Les Scientifiques ont joint des pannes en sérotonine signalant à un large éventail de problèmes de santé, tout de la dépression et dépendances à l'épilepsie et l'obésité et les troubles alimentaires. Beaucoup de leur attention s'est concentrée sur les récepteurs à la sérotonine appelés de protéines complexes, qui sont plac dans la membrane cellulaire. Chaque récepteur a un soi-disant « site actif » particulièrement adapté pour coller avec une molécule de sérotonine ; quand cette obligation est formée, le récepteur se déforme, transmettant un signe à l'intérieur des cellules.
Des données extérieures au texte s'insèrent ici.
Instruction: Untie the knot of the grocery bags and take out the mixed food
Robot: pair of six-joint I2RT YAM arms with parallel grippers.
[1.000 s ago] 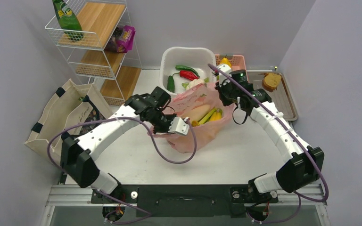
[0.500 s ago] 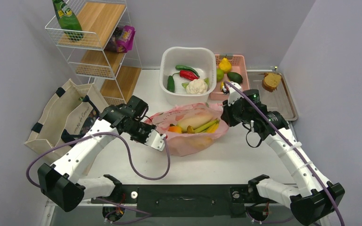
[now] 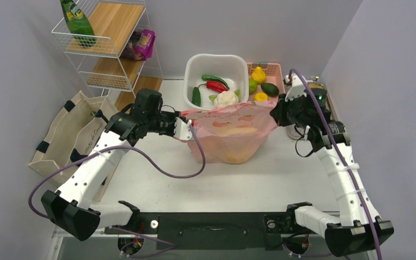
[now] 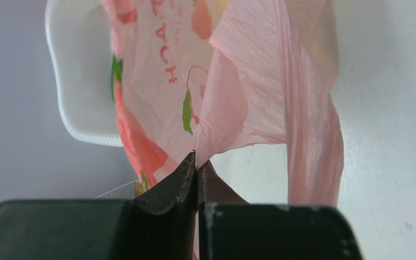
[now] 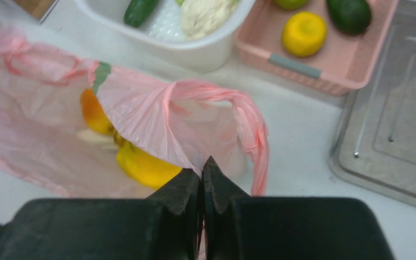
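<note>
The thin pink plastic bag point(image 3: 228, 138) hangs stretched between my two grippers above the table. My left gripper point(image 3: 186, 121) is shut on the bag's left rim, which shows in the left wrist view point(image 4: 216, 108). My right gripper point(image 3: 275, 112) is shut on the right rim point(image 5: 157, 119). A free handle loop point(image 5: 252, 127) hangs beside the right jaws. No knot shows. Yellow bananas point(image 5: 141, 165) and an orange fruit point(image 5: 93, 111) show through the plastic. The beige tote point(image 3: 67, 132) lies at the far left. A green bottle point(image 3: 77, 21) stands on the wire shelf.
A white basin point(image 3: 192, 67) with cauliflower point(image 3: 226, 99) and red pepper point(image 3: 216, 85) stands right behind the bag. A pink basket point(image 3: 268, 69) of fruit and a metal tray point(image 3: 333, 116) are at back right. A purple snack packet point(image 3: 142, 43) sits on the shelf.
Both grippers have risen and pulled apart, left toward the shelf and right toward the tray. The bag went from lying slack and open on the table to hanging taut between them.
</note>
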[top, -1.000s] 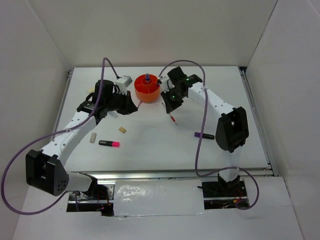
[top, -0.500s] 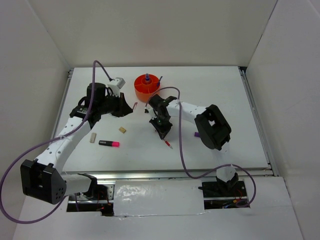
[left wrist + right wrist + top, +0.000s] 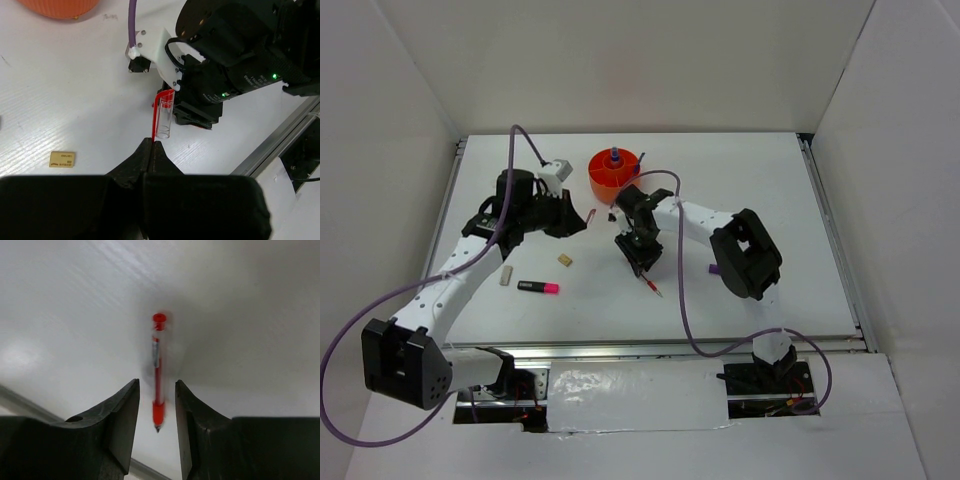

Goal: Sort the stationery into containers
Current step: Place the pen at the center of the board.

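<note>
My right hand [image 3: 156, 387] tilts down over the table [image 3: 75, 300], part open and empty, astride the red pen [image 3: 157, 365] lying twelve-to-six, tip at six. My left hand [image 3: 151, 145] pinches a clear red-clipped cap [image 3: 164, 117].

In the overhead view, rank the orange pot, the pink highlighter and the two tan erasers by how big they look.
1. orange pot
2. pink highlighter
3. left tan eraser and right tan eraser: one longer, one squarer, too alike to rank.

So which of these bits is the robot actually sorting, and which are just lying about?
Job: pot, red pen, cap, highlighter, marker, erasers.
Lying about: cables, silver tape.
</note>
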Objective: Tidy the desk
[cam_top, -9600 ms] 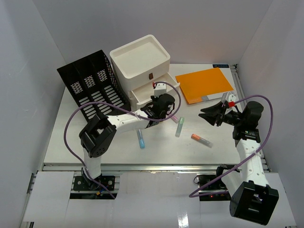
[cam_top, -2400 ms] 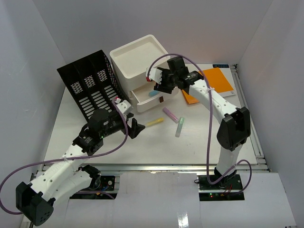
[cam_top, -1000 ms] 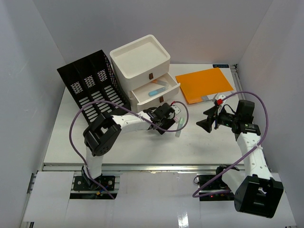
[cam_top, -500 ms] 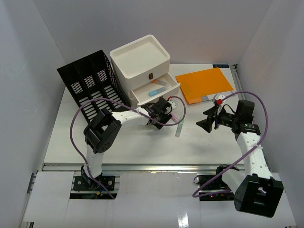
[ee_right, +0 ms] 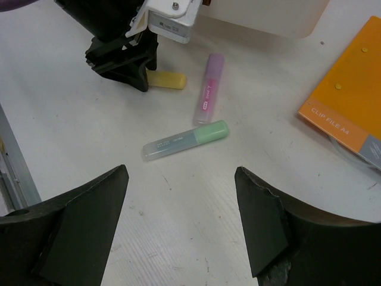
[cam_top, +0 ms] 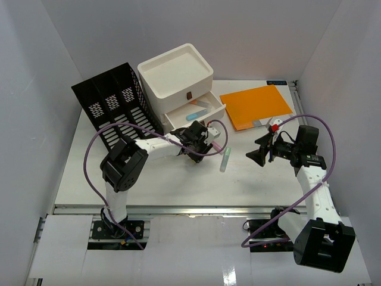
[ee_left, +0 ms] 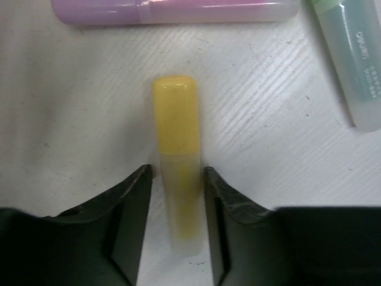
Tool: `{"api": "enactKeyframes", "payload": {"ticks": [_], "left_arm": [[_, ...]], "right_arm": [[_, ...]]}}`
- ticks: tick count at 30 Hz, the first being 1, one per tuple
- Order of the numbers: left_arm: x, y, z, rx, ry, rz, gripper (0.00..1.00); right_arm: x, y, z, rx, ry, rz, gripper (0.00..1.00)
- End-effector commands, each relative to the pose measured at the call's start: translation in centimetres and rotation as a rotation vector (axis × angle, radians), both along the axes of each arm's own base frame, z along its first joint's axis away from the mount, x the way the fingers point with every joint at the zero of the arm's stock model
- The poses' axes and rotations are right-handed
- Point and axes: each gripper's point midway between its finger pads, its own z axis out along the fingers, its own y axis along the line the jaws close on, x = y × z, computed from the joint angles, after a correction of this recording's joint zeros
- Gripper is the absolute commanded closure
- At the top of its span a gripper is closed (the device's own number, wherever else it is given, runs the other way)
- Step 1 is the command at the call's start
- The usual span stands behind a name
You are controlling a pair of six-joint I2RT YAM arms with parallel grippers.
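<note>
White-walled booth, white rectangular desk (cam_top: pixel 149 179) filling the middle of the overhead frame, two robot arms over it.
At centre, the left gripper (ee_left: pixel 177 173) closely straddles a yellow plastic highlighter (ee_left: pixel 175 119) lying flat; whether it pinches it cannot be told. The right gripper (ee_right: pixel 180 173) hangs wide open at mid-right.

Flat white desk (cam_top: pixel 178 186), level, seemingly finely scratched, metal rail (cam_top: pixel 196 210) along its near edge
</note>
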Motion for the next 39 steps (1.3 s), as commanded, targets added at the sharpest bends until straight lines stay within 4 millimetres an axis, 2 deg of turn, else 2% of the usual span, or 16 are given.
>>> {"api": "enactKeyframes", "payload": {"ticks": [1, 5, 9, 12, 16, 18, 19, 22, 23, 24, 26, 29, 32, 35, 37, 39], "left_arm": [[-4.4, -0.6, 0.8, -0.079, 0.161, -0.05, 0.62], [-4.7, -0.8, 3.4, -0.142, 0.144, -0.028, 0.71], [-4.2, -1.2, 7.9, -0.223, 0.074, -0.014, 0.77], [-3.5, -1.3, 12.7, -0.298, -0.018, 0.01, 0.81], [-0.5, -0.8, 20.2, -0.373, -0.228, 0.061, 0.81], [1.5, -0.1, 22.7, -0.363, -0.326, 0.082, 0.82], [2.6, 0.3, 23.3, -0.346, -0.36, 0.073, 0.82], [7.4, 2.3, 23.7, -0.278, -0.42, 0.101, 0.82], [8.4, 2.5, 22.7, -0.241, -0.418, 0.091, 0.82], [9.0, 2.6, 23.9, -0.254, -0.44, 0.099, 0.82], [11.5, 3.2, 23.3, -0.183, -0.478, 0.118, 0.82], [13.8, 3.7, 23.4, -0.175, -0.493, 0.154, 0.79], [15.0, 3.8, 22.1, -0.158, -0.475, 0.181, 0.61], [14.9, 3.5, 21.5, -0.168, -0.455, 0.187, 0.33], [14.6, 3.6, 21.5, -0.18, -0.444, 0.2, 0.23], [14.2, 3.6, 22.0, -0.2, -0.439, 0.207, 0.2]], "right_arm": [[0.5, -0.1, 1.9, -0.001, -0.062, 0.007, 0.21], [0.5, -0.2, 1.9, 0.0, -0.065, 0.004, 0.21], [0.5, -0.3, 2.0, 0.001, -0.067, 0.001, 0.21], [0.5, -0.4, 2.1, 0.002, -0.07, -0.001, 0.21], [0.5, -0.4, 2.2, 0.005, -0.069, -0.001, 0.21], [0.4, -0.4, 2.1, 0.006, -0.068, 0.0, 0.21], [0.4, -0.4, 2.1, 0.006, -0.067, 0.0, 0.21], [0.4, -0.4, 2.0, 0.007, -0.065, 0.001, 0.21], [0.4, -0.4, 2.0, 0.008, -0.065, 0.001, 0.21], [0.4, -0.4, 2.0, 0.008, -0.065, 0.001, 0.21], [0.4, -0.5, 2.0, 0.007, -0.063, -0.001, 0.21], [0.4, -0.4, 1.9, 0.009, -0.059, 0.003, 0.22], [0.5, -0.5, 1.6, 0.005, -0.047, 0.0, 0.21], [0.6, -0.6, 1.2, 0.004, -0.025, -0.004, 0.22], [0.7, -0.6, 1.0, 0.007, -0.007, -0.003, 0.22], [0.7, -0.5, 0.5, 0.017, 0.025, -0.002, 0.21]]}}
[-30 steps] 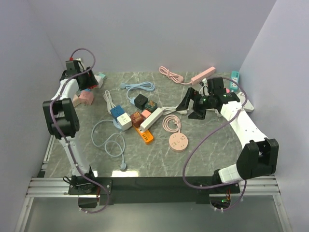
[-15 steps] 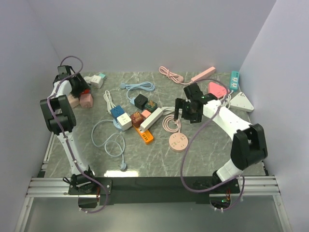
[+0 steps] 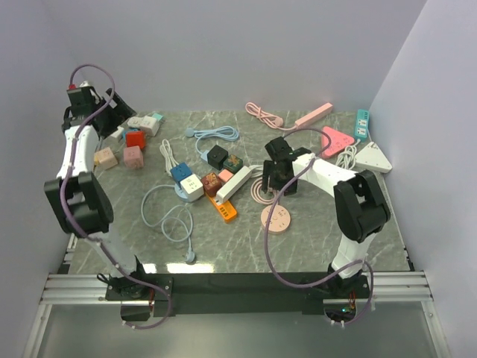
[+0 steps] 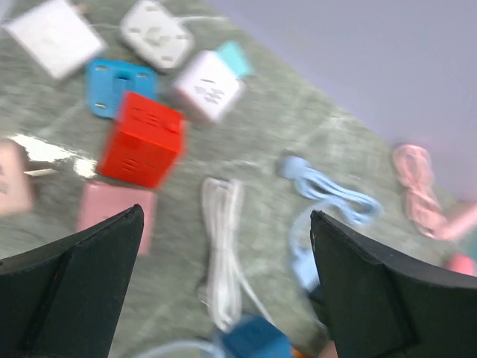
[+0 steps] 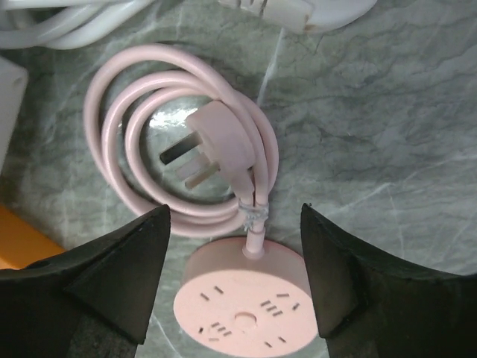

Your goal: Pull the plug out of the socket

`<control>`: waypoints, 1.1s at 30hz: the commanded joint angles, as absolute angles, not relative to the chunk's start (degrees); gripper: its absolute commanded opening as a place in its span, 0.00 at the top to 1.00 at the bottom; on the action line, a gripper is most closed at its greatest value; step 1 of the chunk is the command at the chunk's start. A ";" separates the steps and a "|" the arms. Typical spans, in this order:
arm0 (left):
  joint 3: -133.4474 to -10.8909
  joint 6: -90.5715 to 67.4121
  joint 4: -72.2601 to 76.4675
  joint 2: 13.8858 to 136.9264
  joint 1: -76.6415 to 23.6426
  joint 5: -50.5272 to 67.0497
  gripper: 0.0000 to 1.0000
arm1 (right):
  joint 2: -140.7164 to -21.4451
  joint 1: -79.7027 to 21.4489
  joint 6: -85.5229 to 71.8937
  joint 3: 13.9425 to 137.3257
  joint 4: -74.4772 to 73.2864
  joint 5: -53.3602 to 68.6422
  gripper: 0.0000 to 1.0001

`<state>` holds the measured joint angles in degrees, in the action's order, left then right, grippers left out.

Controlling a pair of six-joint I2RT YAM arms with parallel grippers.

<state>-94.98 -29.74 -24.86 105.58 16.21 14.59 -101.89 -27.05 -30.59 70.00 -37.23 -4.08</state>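
A round pink socket [image 5: 242,302] lies flat with its slots up. Its pink cord is coiled behind it. The pink plug [image 5: 220,142] rests inside the coil with bare pins showing, apart from the socket. My right gripper [image 5: 232,216] hangs open over the point where the cord leaves the socket, nothing between its fingers. From above it sits at mid-table [image 3: 274,175], just behind the socket [image 3: 276,219]. My left gripper [image 3: 112,104] is lifted at the far left corner. It is open [image 4: 225,216] and empty, above a bundled white cord [image 4: 222,246].
A red cube [image 3: 135,139] and a pink cube [image 3: 133,156] lie at the far left. A white power strip [image 3: 233,183], an orange strip [image 3: 223,209] and several small cube adapters crowd the centre. A pink triangular socket [image 3: 335,139] and a white one [image 3: 370,158] are at the right.
My left gripper has lifted away from the cubes at the far left and opened, leaving the red cube on the table. My right arm swung left to above the pink socket, its jaws narrower.
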 commanded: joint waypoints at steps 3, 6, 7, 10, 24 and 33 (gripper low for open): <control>-84.75 -34.80 -20.66 92.39 15.91 26.53 0.01 | -105.99 -27.60 -36.20 70.14 -35.69 -9.14 0.31; -77.45 -36.82 -16.97 83.27 15.03 31.45 0.01 | -108.01 -27.34 -37.87 68.30 -34.81 -8.97 0.44; -74.65 -37.09 -15.74 81.49 14.07 32.42 0.00 | -108.28 -27.16 -38.58 67.60 -34.37 -8.96 0.56; -72.17 -35.51 -16.51 75.86 11.17 32.17 0.01 | -106.80 -24.53 -40.34 63.29 -32.18 -7.30 0.85; -66.01 -40.61 -12.14 65.04 8.35 41.22 0.01 | -99.73 -1.77 -41.31 88.29 -43.23 -16.78 1.00; -62.84 -40.96 -12.30 63.55 7.82 41.14 0.00 | -127.17 6.59 -59.54 126.13 -48.26 -18.81 1.00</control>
<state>-63.72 -40.18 -14.41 65.63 8.01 39.83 -123.42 4.67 -47.90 122.85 -45.58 -17.54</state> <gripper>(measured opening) 0.994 0.201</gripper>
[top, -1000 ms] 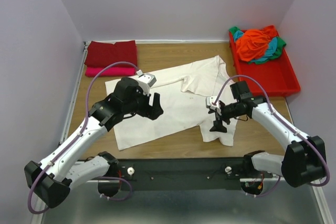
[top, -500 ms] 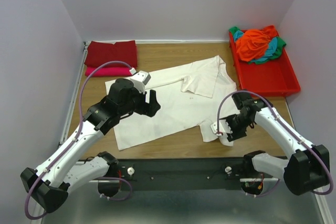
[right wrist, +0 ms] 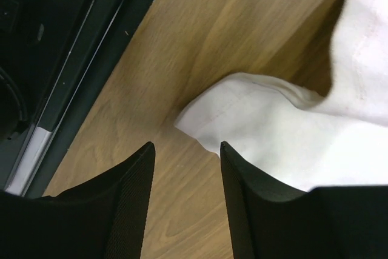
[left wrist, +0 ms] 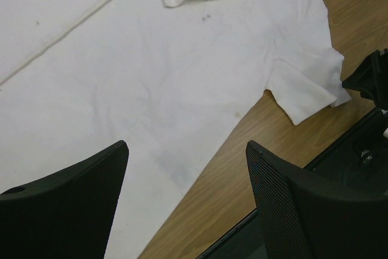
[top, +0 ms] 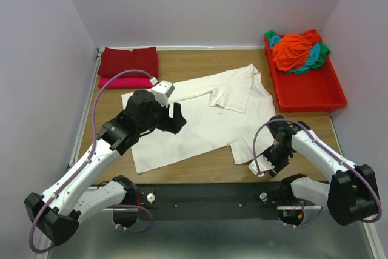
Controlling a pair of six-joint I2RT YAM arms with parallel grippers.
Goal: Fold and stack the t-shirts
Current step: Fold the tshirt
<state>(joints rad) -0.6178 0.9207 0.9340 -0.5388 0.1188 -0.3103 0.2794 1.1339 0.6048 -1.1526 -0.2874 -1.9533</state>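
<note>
A large cream-white t-shirt lies spread flat on the wooden table, with one sleeve folded inward near its collar. My left gripper hovers open and empty above the shirt's left middle. In the left wrist view the shirt fills the frame beyond the open gripper. My right gripper is low at the shirt's front right sleeve. In the right wrist view it is open and holds nothing. The sleeve's corner lies just ahead of its right finger.
A folded dark red shirt lies on a folded bright pink one at the back left. A red tray at the back right holds crumpled orange, teal and green shirts. A black rail runs along the near edge.
My right gripper has swung down and toward the near edge, to the shirt's front right sleeve. My left gripper drew slightly left, then held still.
</note>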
Les efforts Traditionnels de découverte de médicaments visent les interactions qui ont lieu à de tels sites actifs. Mais le comportement d'un récepteur peut également être changé par les protéines supplémentaires qui grippent au récepteur aux emplacements tout à fait éloignés (en termes moléculaires) du site actif, dans « un règlement allostérique » appelé de processus - le mécanisme examiné par l'équipe d'UTMB-UH pour un genre particulier et hautement significatif de récepteur à la sérotonine, montrées le 5-HT2C.
« C'est une façon de penser neuve entière au sujet de ce système, visant ces interactions, » a dit professeur Kathryn Cunningham, auteur supérieur d'UTMB d'un papier sur la recherche maintenant en ligne dans le Tourillon de la Neurologie. « Fondamentalement, nous avons produit une suite neuve de molécules et validée que nous pouvons les employer pour changer la voie les rôles du récepteur in vitro et in vivo, par un effet allostérique. »
L'élan du groupe d'UTMB-UH porte sur l'interaction naturelle entre le récepteur 5-HT2C, une sérotonine, et une molécule différente PTEN appelé. Comme la sérotonine, PTEN règle le rôle du récepteur 5-HT2C ; parce qu'il fait ainsi à un emplacement éloigné du site actif, il est possible - et en fait terrain communal - que un récepteur grippe simultanément à la sérotonine et au PTEN. Quand ceci se produit, un effet allostérique est produit : la signalisation de sérotonine est affaiblie.
« Nous voulons mettre à jour la signalisation par les récepteurs 5-HT2C pour gagner les avantages thérapeutiques, et pour faire que nous avons dû réduire le nombre de récepteurs qui grippaient aux molécules de PTEN, » avons dit professeur Scott Gilbertson, un autre auteur supérieur d'UH sur le papier. « Une voie de faire qui est de développer un inhibiteur qui concurrence le récepteur pour gripper à PTEN. »
L'inhibiteur de candidat choisi par les chercheurs était un éclat du récepteur lui-même - particulièrement, la pièce du récepteur où des attaches de PTEN. De Telles structures de sous-protéine sont connues en tant que « peptides » ; celui-ci était précédemment « 3L4F aboubé. » Les expériences d'Éprouvette et de culture cellulaire ont prouvé que 3L4F a amplifié de manière significative la réaction 5-HT2C ; qu'il a agi en grippant à PTEN ; et cela il n'a exercé aucun effet du tout sur un autre type de récepteur à la sérotonine, montré 5-HT2A.